_ACTIVITY_
Within the listing below, show every line that contains the word "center".

_DATA FOR THIS EXERCISE_
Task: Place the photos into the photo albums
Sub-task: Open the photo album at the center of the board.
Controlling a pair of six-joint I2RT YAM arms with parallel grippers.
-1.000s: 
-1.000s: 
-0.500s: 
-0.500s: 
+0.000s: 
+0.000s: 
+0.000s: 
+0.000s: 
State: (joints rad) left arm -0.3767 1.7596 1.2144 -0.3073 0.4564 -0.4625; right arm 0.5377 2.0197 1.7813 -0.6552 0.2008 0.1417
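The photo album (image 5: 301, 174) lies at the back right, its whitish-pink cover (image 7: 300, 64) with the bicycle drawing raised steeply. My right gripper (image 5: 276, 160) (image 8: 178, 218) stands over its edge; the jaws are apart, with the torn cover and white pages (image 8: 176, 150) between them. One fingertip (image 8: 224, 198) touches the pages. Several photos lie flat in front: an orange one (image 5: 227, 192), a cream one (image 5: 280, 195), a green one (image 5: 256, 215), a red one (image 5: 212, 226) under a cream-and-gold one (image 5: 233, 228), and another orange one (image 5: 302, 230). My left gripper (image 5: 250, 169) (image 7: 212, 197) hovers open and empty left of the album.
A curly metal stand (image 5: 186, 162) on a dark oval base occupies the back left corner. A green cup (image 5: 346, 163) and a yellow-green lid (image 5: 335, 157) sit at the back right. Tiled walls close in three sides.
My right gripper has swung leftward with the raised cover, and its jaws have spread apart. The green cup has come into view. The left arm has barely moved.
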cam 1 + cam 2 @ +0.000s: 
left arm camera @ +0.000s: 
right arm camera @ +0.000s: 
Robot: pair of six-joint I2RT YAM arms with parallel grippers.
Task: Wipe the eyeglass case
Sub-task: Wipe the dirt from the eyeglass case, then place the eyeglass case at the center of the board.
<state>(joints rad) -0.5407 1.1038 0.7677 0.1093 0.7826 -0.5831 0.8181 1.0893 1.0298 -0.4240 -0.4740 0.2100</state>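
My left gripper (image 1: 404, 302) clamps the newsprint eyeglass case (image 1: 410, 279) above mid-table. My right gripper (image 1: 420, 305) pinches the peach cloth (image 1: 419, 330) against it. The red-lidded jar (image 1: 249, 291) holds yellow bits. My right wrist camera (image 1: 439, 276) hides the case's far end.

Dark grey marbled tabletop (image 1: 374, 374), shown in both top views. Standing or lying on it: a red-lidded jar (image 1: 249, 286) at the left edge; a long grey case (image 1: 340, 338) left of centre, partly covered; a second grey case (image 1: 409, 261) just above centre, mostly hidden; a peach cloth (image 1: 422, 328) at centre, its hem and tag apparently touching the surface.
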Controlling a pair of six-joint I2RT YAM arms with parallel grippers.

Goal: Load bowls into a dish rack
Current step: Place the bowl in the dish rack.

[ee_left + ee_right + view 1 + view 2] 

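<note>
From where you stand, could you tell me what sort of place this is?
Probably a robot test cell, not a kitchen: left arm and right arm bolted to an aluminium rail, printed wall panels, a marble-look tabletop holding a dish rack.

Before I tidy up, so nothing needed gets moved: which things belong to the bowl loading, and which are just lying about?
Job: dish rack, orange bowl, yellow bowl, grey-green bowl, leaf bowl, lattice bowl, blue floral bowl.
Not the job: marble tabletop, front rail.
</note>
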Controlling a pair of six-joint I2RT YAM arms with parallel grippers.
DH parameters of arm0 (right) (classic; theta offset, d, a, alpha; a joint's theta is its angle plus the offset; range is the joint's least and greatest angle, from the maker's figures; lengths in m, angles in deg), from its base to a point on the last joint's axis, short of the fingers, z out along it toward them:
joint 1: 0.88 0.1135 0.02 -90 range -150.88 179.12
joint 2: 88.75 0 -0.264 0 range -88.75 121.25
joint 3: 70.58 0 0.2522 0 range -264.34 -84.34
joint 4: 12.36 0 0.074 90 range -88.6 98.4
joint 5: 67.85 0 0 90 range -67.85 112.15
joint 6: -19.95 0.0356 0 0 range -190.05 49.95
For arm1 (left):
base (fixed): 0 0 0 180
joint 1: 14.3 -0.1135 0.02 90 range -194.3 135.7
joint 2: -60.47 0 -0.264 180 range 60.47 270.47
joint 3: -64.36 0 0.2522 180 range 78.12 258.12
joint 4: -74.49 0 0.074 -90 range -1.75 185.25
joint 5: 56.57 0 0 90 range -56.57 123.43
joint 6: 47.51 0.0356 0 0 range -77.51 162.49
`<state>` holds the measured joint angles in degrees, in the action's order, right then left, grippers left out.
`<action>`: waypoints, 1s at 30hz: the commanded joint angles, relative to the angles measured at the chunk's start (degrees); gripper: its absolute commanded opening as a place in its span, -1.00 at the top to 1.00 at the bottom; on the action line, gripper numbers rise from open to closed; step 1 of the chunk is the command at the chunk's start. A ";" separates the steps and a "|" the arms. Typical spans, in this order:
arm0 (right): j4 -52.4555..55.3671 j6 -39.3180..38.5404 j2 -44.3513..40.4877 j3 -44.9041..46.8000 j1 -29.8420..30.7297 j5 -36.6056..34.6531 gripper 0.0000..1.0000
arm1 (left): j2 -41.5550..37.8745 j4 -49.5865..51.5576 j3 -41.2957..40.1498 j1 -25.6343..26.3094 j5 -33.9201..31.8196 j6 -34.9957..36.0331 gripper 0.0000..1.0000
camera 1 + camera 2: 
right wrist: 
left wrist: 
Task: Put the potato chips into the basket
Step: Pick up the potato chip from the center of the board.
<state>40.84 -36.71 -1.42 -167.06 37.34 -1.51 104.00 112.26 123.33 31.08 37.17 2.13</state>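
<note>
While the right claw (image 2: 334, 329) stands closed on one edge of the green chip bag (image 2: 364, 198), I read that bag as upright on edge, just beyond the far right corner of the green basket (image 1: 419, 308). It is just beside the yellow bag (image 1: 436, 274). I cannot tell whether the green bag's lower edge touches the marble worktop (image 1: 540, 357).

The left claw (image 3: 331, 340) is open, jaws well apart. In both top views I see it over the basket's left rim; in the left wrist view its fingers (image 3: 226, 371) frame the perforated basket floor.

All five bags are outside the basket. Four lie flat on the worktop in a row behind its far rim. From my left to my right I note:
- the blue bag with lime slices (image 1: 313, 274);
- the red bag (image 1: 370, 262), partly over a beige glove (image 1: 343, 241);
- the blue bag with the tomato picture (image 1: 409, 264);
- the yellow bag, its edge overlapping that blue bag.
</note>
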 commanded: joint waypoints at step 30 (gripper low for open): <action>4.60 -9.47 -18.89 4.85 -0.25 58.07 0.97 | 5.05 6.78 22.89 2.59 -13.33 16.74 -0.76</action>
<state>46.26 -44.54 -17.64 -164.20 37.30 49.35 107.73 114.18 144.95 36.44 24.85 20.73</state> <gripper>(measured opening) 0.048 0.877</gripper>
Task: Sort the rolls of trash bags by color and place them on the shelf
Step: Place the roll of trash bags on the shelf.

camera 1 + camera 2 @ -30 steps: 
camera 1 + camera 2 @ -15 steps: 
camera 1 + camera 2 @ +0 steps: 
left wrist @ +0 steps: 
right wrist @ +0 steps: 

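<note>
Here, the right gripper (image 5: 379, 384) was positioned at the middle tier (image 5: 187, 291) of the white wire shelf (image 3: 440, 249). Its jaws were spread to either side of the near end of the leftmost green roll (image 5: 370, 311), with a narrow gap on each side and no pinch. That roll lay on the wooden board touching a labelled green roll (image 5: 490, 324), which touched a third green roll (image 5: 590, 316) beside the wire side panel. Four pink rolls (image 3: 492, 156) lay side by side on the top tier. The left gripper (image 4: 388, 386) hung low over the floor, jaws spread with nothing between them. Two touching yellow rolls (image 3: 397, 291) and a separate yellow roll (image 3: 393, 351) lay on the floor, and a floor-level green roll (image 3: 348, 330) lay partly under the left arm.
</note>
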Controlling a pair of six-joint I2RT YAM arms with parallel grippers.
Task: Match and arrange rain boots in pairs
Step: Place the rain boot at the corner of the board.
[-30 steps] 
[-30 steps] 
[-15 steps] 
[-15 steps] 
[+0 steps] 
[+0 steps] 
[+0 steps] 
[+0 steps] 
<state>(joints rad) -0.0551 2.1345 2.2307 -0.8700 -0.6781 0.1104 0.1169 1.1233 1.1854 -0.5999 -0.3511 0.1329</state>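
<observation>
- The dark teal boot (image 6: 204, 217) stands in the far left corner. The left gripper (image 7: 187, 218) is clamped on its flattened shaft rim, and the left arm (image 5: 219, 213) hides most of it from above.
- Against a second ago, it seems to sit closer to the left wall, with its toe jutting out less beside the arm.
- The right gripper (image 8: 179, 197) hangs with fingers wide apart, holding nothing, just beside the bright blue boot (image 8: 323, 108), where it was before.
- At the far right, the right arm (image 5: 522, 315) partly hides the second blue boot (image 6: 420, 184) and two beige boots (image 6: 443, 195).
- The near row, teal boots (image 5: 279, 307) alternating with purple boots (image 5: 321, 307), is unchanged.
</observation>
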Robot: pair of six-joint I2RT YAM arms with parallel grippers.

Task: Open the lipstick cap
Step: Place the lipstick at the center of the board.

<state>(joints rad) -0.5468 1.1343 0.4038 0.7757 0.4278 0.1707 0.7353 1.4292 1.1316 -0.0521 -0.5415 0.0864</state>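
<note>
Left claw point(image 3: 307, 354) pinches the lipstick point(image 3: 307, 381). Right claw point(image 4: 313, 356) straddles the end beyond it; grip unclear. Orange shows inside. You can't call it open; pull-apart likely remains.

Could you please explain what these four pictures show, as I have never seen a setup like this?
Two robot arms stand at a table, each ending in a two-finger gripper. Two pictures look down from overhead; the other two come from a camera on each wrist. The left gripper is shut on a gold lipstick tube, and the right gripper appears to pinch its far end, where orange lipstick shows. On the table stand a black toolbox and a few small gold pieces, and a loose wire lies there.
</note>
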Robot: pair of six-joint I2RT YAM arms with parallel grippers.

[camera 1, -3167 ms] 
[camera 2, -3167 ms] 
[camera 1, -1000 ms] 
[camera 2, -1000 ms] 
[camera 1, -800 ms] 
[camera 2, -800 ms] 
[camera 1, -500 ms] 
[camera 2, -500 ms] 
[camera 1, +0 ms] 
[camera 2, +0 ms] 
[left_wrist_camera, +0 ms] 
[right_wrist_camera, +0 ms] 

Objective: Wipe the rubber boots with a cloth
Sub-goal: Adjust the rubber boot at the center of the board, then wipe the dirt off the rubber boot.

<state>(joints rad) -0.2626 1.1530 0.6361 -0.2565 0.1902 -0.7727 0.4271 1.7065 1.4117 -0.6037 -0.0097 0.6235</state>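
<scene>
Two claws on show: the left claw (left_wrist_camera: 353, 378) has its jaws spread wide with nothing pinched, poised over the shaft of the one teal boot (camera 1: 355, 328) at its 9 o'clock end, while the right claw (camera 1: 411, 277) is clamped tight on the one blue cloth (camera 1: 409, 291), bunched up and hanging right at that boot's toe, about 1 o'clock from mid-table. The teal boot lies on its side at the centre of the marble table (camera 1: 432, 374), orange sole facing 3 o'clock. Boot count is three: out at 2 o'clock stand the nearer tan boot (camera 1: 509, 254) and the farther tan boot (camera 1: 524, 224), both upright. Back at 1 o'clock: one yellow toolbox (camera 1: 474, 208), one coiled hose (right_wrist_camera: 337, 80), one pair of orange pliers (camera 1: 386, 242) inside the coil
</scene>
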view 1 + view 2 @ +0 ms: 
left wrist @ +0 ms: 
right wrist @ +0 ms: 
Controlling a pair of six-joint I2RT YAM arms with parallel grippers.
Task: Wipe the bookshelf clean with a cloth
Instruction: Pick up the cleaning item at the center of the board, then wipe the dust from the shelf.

_ANSWER TO THIS PROBLEM_
Sub-task: Open the photo album at the center of the board.
Sub-task: Wipe the dirt from the eyeglass case, then place the eyeglass case at the center of the board.
Step: Pick up the potato chip from the center of the board.
Step: Place the lipstick at the center of the board.
Sub-goal: Adjust the rubber boot at the center of the board, then wipe the dirt off the rubber boot.
Instruction: Pick up the cleaning item at the center of the board, then wipe the dust from the shelf.

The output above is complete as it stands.